Your instructions:
Could you please repeat the data below word for word?
----
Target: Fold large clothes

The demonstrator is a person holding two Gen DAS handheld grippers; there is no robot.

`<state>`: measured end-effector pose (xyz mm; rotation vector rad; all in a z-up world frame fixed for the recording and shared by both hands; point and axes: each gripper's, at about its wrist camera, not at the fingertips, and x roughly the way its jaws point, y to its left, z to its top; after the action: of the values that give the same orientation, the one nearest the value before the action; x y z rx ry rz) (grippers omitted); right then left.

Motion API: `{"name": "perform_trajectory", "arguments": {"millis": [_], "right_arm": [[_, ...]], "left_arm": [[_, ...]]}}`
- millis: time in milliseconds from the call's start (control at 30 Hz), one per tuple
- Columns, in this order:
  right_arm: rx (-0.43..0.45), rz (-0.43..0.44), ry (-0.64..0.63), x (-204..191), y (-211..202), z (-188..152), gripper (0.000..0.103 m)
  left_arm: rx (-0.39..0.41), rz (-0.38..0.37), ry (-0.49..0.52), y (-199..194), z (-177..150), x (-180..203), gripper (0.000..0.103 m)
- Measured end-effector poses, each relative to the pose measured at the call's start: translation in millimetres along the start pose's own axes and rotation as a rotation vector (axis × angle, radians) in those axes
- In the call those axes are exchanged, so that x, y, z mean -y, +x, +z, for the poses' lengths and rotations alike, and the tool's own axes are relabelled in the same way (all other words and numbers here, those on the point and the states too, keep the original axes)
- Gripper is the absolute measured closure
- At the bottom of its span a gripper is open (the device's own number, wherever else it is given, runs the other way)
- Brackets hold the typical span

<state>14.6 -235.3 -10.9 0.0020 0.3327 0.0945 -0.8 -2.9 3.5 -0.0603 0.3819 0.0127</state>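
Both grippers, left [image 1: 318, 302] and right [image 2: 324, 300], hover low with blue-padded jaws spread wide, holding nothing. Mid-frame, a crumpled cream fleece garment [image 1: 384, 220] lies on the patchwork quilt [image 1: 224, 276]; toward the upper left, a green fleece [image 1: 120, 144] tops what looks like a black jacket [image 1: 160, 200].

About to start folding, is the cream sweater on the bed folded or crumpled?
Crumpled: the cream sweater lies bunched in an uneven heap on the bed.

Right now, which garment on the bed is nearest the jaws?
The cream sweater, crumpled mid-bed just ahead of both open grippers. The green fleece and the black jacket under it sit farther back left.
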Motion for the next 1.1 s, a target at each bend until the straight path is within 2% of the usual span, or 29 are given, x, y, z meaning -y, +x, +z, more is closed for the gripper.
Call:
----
Response for this exercise:
Target: Fold large clothes

The demonstrator is a person holding two Gen DAS handheld grippers; there is no robot.

`<state>`: measured end-effector pose (xyz mm; rotation vector rad; all in a z-up world frame fixed for the recording and shared by both hands; point and axes: each gripper's, at about its wrist camera, not at the fingertips, and x roughly the way its jaws point, y to its left, z to its top; after the action: of the values that give the same orientation, the one nearest the value before the action; x y z rx ry rz) (grippers omitted); right then left.

Motion API: `{"name": "perform_trajectory", "arguments": {"millis": [_], "right_arm": [[_, ...]], "left_arm": [[_, ...]]}}`
- millis: time in milliseconds from the call's start (control at 30 Hz), one per tuple
- Columns, in this order:
  right_arm: rx (-0.43..0.45), rz (-0.43..0.44), ry (-0.64..0.63), x (-204..191), y (-211..202), z (-188..152), gripper (0.000..0.103 m)
  left_arm: rx (-0.39..0.41), rz (-0.38..0.37), ry (-0.49..0.52), y (-199..194), z (-177..150), x (-180..203), gripper (0.000..0.103 m)
- Measured end-effector poses, each relative to the pose measured at the call's start: translation in millimetres along the start pose's own axes and rotation as a rotation vector (axis × angle, radians) in those axes
- In the call those axes are exchanged, so that x, y, z mean -y, +x, +z, for the poses' lengths and rotations alike, and the tool's own axes are relabelled in the same way (all other words and numbers here, those on the point and the states too, keep the original axes)
- Gripper is the absolute measured closure
- At the bottom of its span a gripper is open (the device's own number, wherever else it is given, runs the other way)
- Brackets hold the typical span

<state>14.6 -235.3 -10.9 0.0020 0.3327 0.0945 -0.8 -2.9 3.5 -0.0603 0.3819 0.0127</state>
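Both grippers, left [image 1: 318, 302] and right [image 2: 324, 300], hover low with blue-padded jaws spread wide, holding nothing. Mid-frame, a crumpled cream fleece garment [image 1: 384, 220] lies on the patchwork quilt [image 1: 224, 276]; toward the upper left, a green fleece [image 1: 120, 144] tops what looks like a black jacket [image 1: 160, 200].

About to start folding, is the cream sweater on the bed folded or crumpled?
Crumpled: the cream sweater lies bunched in an uneven heap on the bed.

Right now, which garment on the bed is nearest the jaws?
The cream sweater, crumpled mid-bed just ahead of both open grippers. The green fleece and the black jacket under it sit farther back left.
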Motion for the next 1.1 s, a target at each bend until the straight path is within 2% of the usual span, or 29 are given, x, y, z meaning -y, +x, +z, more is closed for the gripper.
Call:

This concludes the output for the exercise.